Assignment
Leave the images behind and copy every record exactly.

Data
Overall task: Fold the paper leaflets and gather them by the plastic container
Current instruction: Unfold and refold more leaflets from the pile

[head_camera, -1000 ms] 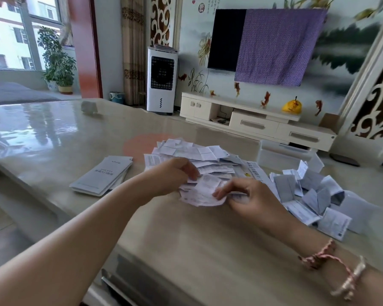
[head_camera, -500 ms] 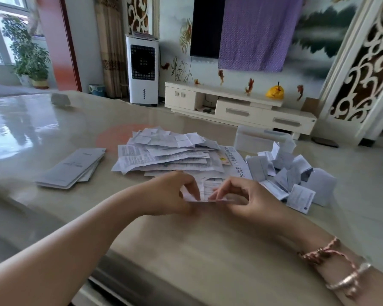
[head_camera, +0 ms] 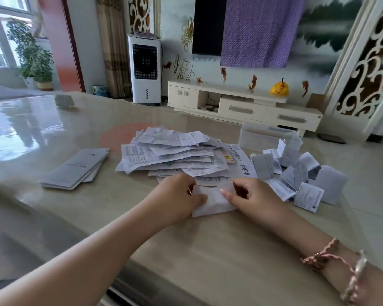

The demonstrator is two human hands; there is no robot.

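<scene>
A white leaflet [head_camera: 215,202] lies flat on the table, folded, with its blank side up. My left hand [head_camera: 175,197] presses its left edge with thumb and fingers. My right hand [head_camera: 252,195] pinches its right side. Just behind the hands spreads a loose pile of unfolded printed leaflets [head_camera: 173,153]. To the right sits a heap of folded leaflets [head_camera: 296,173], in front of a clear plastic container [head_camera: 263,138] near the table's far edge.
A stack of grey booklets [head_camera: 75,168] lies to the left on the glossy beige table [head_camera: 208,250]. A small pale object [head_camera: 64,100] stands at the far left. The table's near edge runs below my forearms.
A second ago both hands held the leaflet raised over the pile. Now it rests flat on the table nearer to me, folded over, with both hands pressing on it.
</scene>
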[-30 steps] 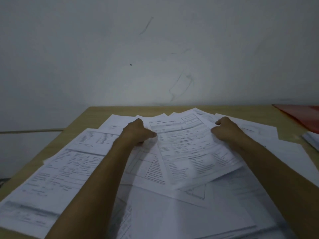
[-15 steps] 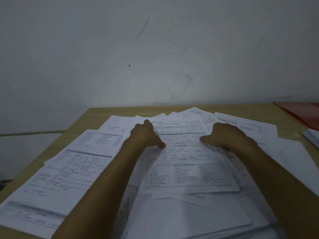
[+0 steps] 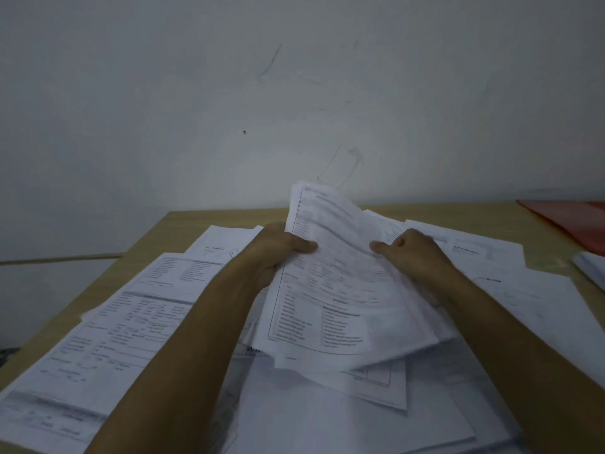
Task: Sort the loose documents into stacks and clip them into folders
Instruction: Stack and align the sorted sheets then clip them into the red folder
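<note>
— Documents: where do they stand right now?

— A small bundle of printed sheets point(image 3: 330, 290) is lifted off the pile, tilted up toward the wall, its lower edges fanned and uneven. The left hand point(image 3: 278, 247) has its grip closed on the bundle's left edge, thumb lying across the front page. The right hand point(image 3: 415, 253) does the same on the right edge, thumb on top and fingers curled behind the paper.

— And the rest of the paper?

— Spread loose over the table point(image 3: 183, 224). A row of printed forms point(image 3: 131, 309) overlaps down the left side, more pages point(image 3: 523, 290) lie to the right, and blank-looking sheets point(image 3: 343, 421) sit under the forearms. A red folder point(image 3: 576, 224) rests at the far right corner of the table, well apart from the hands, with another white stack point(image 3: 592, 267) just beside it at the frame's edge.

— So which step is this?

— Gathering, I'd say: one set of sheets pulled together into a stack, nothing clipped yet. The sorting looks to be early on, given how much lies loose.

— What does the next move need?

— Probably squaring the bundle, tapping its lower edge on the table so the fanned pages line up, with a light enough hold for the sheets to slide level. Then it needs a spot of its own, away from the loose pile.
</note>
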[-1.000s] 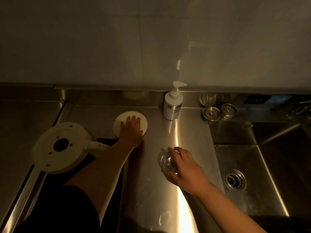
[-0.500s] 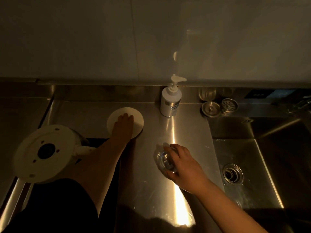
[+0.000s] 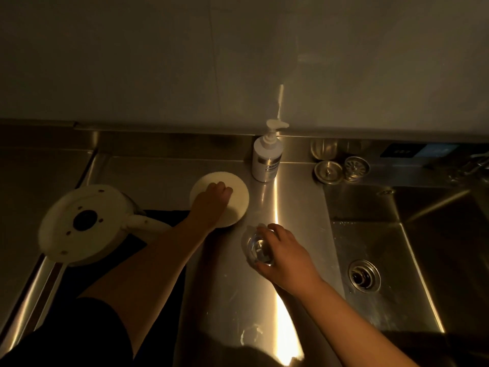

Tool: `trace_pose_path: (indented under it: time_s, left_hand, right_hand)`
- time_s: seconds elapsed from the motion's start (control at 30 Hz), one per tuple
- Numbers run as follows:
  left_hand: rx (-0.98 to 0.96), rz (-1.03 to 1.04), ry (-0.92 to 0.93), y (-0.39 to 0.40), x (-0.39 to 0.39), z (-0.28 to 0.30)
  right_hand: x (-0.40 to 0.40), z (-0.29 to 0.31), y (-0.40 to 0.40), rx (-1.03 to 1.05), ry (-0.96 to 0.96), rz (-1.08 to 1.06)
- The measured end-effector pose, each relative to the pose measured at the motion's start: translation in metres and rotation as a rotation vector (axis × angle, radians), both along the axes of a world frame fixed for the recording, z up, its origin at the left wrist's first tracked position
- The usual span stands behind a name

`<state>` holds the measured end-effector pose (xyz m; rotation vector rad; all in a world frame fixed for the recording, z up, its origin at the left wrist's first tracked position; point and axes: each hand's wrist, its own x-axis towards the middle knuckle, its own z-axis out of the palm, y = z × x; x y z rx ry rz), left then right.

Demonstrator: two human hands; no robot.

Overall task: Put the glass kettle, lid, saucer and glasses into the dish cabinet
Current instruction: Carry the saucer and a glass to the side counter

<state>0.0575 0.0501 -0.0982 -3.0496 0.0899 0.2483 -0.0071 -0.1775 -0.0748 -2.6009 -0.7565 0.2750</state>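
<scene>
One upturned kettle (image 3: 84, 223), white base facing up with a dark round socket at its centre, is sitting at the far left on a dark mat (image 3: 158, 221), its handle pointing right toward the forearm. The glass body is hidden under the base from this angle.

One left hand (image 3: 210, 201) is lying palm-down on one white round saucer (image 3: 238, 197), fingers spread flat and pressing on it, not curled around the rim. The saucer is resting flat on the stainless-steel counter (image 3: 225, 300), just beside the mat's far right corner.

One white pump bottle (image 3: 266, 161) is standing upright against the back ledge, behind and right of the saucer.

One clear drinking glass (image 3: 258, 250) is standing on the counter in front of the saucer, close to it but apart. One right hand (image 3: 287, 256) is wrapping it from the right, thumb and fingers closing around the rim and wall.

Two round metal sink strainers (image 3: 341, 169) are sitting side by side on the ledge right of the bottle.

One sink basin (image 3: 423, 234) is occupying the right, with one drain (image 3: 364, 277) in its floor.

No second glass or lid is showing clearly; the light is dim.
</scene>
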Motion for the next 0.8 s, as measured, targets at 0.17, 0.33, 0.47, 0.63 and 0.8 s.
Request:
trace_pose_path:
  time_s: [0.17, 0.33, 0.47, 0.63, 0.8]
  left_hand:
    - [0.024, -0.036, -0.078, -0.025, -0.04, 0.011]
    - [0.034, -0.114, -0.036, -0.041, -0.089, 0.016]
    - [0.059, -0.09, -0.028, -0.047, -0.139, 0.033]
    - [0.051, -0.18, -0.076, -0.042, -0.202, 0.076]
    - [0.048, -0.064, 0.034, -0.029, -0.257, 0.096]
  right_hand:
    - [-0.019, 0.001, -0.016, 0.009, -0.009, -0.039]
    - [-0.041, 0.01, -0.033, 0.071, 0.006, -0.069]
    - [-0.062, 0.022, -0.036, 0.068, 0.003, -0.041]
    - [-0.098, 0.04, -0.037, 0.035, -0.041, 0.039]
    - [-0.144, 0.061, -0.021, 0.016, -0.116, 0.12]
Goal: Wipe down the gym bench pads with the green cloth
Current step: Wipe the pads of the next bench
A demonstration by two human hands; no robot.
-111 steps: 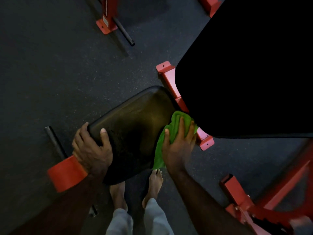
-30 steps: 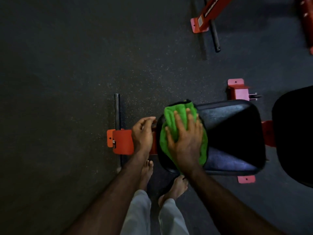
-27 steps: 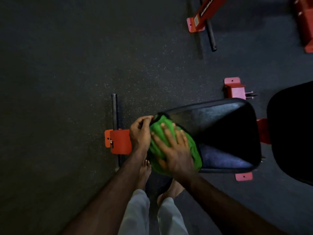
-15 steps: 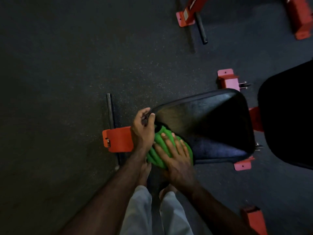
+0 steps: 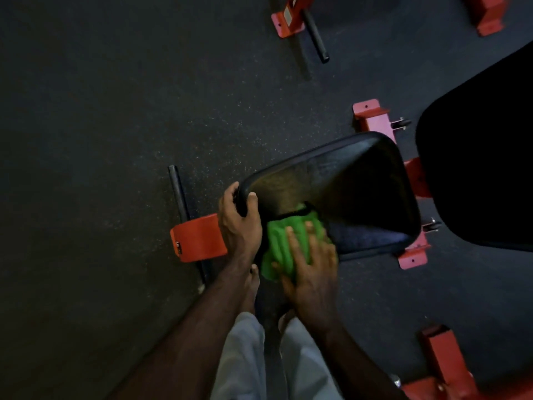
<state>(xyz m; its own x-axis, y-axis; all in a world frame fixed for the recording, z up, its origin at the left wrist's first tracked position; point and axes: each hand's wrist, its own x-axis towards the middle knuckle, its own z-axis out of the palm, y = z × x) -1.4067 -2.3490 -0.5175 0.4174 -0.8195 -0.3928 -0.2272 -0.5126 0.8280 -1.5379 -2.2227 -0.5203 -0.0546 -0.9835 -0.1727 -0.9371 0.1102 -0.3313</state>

Exercise output
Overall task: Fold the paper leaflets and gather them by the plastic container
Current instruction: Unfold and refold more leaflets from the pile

[head_camera, -1000 ms] 
[head_camera, -500 ms] 
[head_camera, +0 ms] 

The demonstrator is two human hands; there is no robot.

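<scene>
A white leaflet [head_camera: 215,202] lies flat on the table, folded, with its blank side up. My left hand [head_camera: 175,197] presses its left edge with thumb and fingers. My right hand [head_camera: 252,195] pinches its right side. Just behind the hands spreads a loose pile of unfolded printed leaflets [head_camera: 173,153]. To the right sits a heap of folded leaflets [head_camera: 296,173], in front of a clear plastic container [head_camera: 263,138] near the table's far edge.
A stack of grey booklets [head_camera: 75,168] lies to the left on the glossy beige table [head_camera: 208,250]. A small pale object [head_camera: 64,100] stands at the far left. The table's near edge runs below my forearms.
A second ago both hands held the leaflet raised over the pile. Now it rests flat on the table nearer to me, folded over, with both hands pressing on it.
</scene>
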[-30 steps] 
[-15 steps] 
[+0 steps] 
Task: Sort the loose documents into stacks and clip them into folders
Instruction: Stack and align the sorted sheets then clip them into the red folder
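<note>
— Documents: where do they stand right now?

— A small bundle of printed sheets point(image 3: 330, 290) is lifted off the pile, tilted up toward the wall, its lower edges fanned and uneven. The left hand point(image 3: 278, 247) has its grip closed on the bundle's left edge, thumb lying across the front page. The right hand point(image 3: 415, 253) does the same on the right edge, thumb on top and fingers curled behind the paper.

— And the rest of the paper?

— Spread loose over the table point(image 3: 183, 224). A row of printed forms point(image 3: 131, 309) overlaps down the left side, more pages point(image 3: 523, 290) lie to the right, and blank-looking sheets point(image 3: 343, 421) sit under the forearms. A red folder point(image 3: 576, 224) rests at the far right corner of the table, well apart from the hands, with another white stack point(image 3: 592, 267) just beside it at the frame's edge.

— So which step is this?

— Gathering, I'd say: one set of sheets pulled together into a stack, nothing clipped yet. The sorting looks to be early on, given how much lies loose.

— What does the next move need?

— Probably squaring the bundle, tapping its lower edge on the table so the fanned pages line up, with a light enough hold for the sheets to slide level. Then it needs a spot of its own, away from the loose pile.
</note>
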[-1.000s] 
[-0.500s] 
[+0.000s] 

Tool: `trace_pose_path: (indented under it: time_s, left_hand, right_hand)`
- time_s: seconds elapsed from the motion's start (control at 30 Hz), one per tuple
- Numbers run as follows:
  left_hand: rx (-0.98 to 0.96), rz (-1.03 to 1.04), ry (-0.92 to 0.93), y (-0.39 to 0.40), x (-0.39 to 0.39), z (-0.28 to 0.30)
  right_hand: x (-0.40 to 0.40), z (-0.29 to 0.31), y (-0.40 to 0.40), rx (-1.03 to 1.05), ry (-0.96 to 0.96), rz (-1.08 to 1.06)
- The measured end-effector pose, each relative to the pose measured at the motion's start: translation in metres and rotation as a rotation vector (axis × angle, radians), both along the axes of a world frame fixed for the recording, z up, its origin at the left wrist's first tracked position
- The usual span stands behind a name

`<state>` holds the measured end-effector pose (xyz m; rotation vector rad; all in a world frame fixed for the recording, z up, its origin at the left wrist's first tracked position; point and axes: each hand's wrist, its own x-axis towards the middle knuckle, its own z-axis out of the palm, y = z × x; x y z rx ry rz), left then right.

Demonstrator: two human hands; no robot.

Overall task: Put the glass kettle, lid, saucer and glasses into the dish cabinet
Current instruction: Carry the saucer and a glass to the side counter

<state>0.0575 0.0501 -0.0982 -3.0496 0.0899 0.2483 -0.0071 -0.1775 -0.0748 -2.6009 -0.7565 0.2750</state>
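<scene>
One upturned kettle (image 3: 84, 223), white base facing up with a dark round socket at its centre, is sitting at the far left on a dark mat (image 3: 158, 221), its handle pointing right toward the forearm. The glass body is hidden under the base from this angle.

One left hand (image 3: 210, 201) is lying palm-down on one white round saucer (image 3: 238, 197), fingers spread flat and pressing on it, not curled around the rim. The saucer is resting flat on the stainless-steel counter (image 3: 225, 300), just beside the mat's far right corner.

One white pump bottle (image 3: 266, 161) is standing upright against the back ledge, behind and right of the saucer.

One clear drinking glass (image 3: 258, 250) is standing on the counter in front of the saucer, close to it but apart. One right hand (image 3: 287, 256) is wrapping it from the right, thumb and fingers closing around the rim and wall.

Two round metal sink strainers (image 3: 341, 169) are sitting side by side on the ledge right of the bottle.

One sink basin (image 3: 423, 234) is occupying the right, with one drain (image 3: 364, 277) in its floor.

No second glass or lid is showing clearly; the light is dim.
</scene>
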Motion for the next 0.8 s, as measured, targets at 0.17, 0.33, 0.47, 0.63 and 0.8 s.
Request:
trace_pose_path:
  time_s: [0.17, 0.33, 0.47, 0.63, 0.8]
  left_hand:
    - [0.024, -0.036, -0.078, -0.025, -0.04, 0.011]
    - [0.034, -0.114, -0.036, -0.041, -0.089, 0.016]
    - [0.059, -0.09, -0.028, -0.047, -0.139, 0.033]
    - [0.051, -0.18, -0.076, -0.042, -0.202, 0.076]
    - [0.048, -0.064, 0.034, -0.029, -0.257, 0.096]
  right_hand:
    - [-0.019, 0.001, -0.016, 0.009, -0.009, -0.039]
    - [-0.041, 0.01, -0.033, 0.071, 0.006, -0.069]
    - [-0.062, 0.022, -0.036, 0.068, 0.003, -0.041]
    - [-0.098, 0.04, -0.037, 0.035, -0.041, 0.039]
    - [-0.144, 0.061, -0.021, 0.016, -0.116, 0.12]
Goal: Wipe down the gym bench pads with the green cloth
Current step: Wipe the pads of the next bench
A demonstration by two human hands; no robot.
-111 steps: 
-30 steps: 
-27 steps: 
-15 steps: 
+0 steps: 
<state>(xyz m; its own x-axis, y-axis; all in a world frame fixed for the recording, z up, its origin at the left wrist's first tracked position; point and axes: each hand's wrist, its own x-axis towards the middle knuckle, its own z-axis out of the palm, y = z × x) -1.4067 -2.3490 -0.5175 0.4174 -0.8195 -0.3928 -0.2272 -0.5126 0.8280 -1.5379 -2.2227 -0.5203 -0.0546 -0.9835 -0.1727 -0.9371 0.1102 -0.3313</state>

Nothing more belongs to this exercise.